If you’re familiar with the versatility of social media, you know that Twitter is not only at the forefront of communication, but is also an extremely valuable resource. Do a simple search for something, anything, on Twitter. What do you get? Tons of links, news updates, inquiries; there are endless options. With all of the hustle and bustle of Twitter, it can be difficult to use the social network to your advantage. Usage is so widespread and related to so many different topics that you’ve really got to create a place for yourself targeting a specific industry. Remember, it’s not about gaining thousands upon thousands of followers if they’re not interested in what you have to offer. However, if you use Twitter the right way, it’s easy to get the business you’re looking for and the exposure that you need. Now, let’s get down to the business of link building on Twitter.
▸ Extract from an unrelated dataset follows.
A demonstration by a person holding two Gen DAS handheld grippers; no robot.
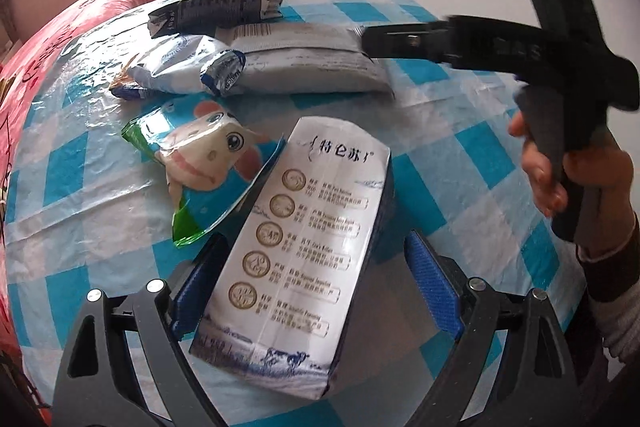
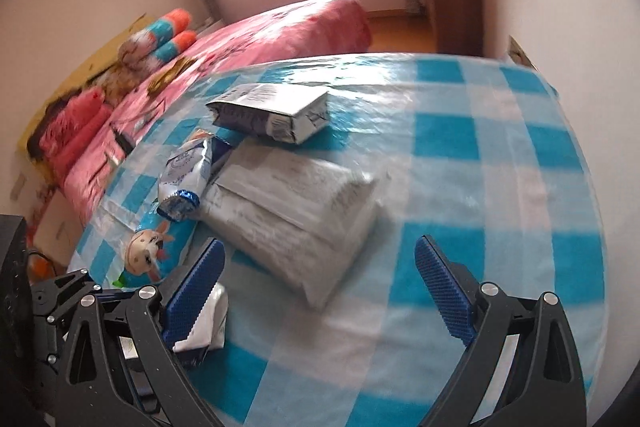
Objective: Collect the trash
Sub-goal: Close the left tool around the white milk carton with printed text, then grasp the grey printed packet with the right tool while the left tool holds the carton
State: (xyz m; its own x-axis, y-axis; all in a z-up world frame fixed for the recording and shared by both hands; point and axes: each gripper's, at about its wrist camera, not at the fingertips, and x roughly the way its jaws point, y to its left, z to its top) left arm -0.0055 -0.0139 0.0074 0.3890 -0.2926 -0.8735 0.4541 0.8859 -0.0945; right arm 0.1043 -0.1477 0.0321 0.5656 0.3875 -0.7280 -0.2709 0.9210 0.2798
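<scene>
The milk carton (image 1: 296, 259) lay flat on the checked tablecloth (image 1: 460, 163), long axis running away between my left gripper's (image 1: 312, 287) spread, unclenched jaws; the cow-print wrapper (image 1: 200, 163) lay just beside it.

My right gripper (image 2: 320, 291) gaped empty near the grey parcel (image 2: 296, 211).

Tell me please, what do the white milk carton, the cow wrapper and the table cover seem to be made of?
Milk carton: likely coated paperboard, slightly glossy; it keeps flat printed faces and folded edges.
Cow wrapper: probably thin plastic film, shiny; it is crumpled with bright highlights and curled edges.
Table cover: seemingly thin plastic sheet, glossy; it shows fine wrinkles and glare from the window.
</scene>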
Generally, links on Twitter are nonfollowed and usually shortened by a shortener. If you’re smart, you can turn a tweet into a link from a highly trusted website. There are many people on Twitter who have a great deal of influence in very specific areas. If I’m promoting search engine optimization, I can quickly search Twitter to find the people who are posting similar ideas and reach out to them outside of Twitter. If I really want to build links with Twitter, it’s all about quality, not quantity. Say I post a search engine optimization article link on Twitter, and ten people re-tweet that posting. This may not seem like a lot, but I’ve got to look closer at these ten people. Upon looking at their profiles, I immediately see that they are all experts in their fields with plenty of overlapping followers interested in the same industry. Overall, it seems that I’ve found a loosely structured community who had shared news about the URL that I chose as a link.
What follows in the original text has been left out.